Instructions for the task
Which lines below mention "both"? Pick each one out.

Information supplied
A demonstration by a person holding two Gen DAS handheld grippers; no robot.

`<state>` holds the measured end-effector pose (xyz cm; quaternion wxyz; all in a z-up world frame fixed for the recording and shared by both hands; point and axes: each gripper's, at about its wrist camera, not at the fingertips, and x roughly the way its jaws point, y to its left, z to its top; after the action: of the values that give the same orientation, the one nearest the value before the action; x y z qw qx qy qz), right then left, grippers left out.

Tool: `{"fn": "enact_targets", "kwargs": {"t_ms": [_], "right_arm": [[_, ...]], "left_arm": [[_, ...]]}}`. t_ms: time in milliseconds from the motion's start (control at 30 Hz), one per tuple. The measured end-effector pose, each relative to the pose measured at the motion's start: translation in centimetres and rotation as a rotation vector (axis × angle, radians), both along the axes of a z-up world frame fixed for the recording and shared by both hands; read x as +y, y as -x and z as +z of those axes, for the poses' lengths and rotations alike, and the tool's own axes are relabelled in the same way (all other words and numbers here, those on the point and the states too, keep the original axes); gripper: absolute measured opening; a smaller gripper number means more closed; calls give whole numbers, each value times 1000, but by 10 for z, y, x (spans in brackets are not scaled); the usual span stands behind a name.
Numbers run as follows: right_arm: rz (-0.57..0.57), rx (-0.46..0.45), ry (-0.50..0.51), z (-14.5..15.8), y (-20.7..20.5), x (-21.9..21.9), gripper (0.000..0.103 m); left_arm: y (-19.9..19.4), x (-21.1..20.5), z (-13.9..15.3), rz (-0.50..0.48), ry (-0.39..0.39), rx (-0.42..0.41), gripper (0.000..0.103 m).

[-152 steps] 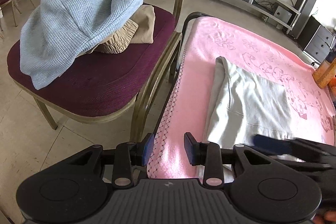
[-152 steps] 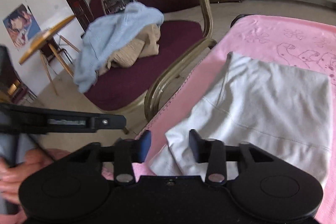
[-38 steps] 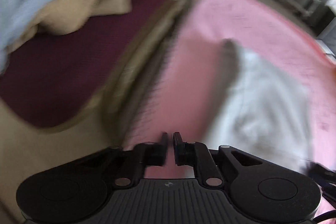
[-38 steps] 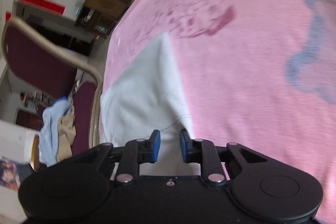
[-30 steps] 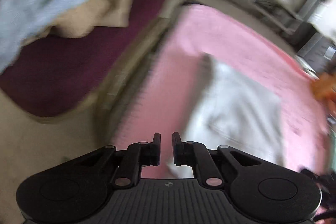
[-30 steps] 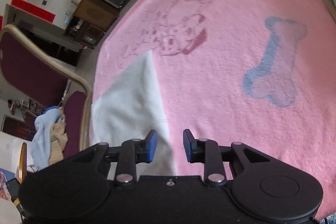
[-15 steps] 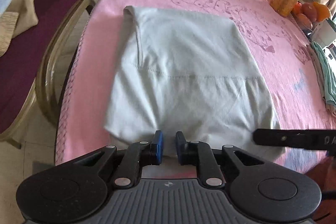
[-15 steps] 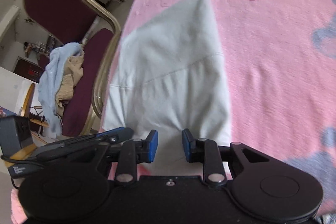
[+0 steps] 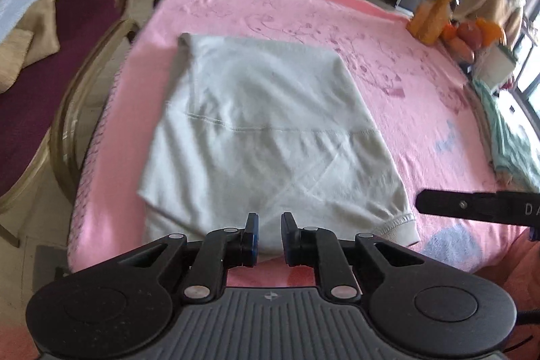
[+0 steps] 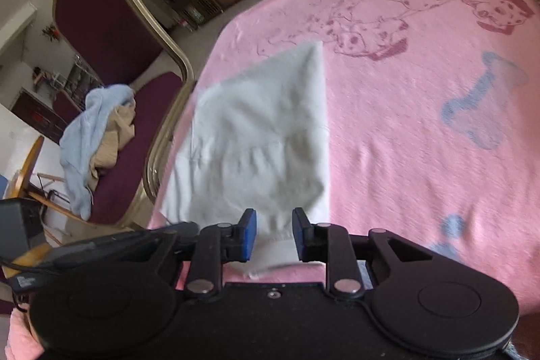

Output for this task
`<state>` holds the measured end-effector pose (xyz cm; quaternion wxyz; all in a z-up world frame fixed for the recording and shared by both hands; point and axes: each gripper's, at about its wrist camera, not at the fingertips, and x roughly the way its jaws point, y to its left, z to its top; after the action: of the values that give the same orientation, the one nearest the value before the action; x y z qw qx qy qz), right then left, grippers left out.
Tool: `{"fn": "enact_targets", "kwargs": {"t_ms": [_], "right_arm": [[_, ...]], "left_arm": [[_, ...]]}}`. t_ms: time in milliseconds from the motion's start (control at 30 Hz), one per tuple. The measured end-effector pose, each relative to the pose measured at the motion's start: translation in centimetres and rotation as a rotation vector (axis × angle, radians), both along the axes of a z-up world frame fixed for the recording and shared by both hands; read x as +y, y as -x and z as +z of those axes, for the poses' lengths and rotations alike, and the tool's own axes are relabelled in the same way (all other words and numbers here, those on the point and the states too, keep the original axes); gripper: absolute measured opening; a smaller gripper number means more closed; calls give whole numbers, each value times 1000, but by 10 for z, y, x (spans in brackets are not scaled); the usual span stands behind a name.

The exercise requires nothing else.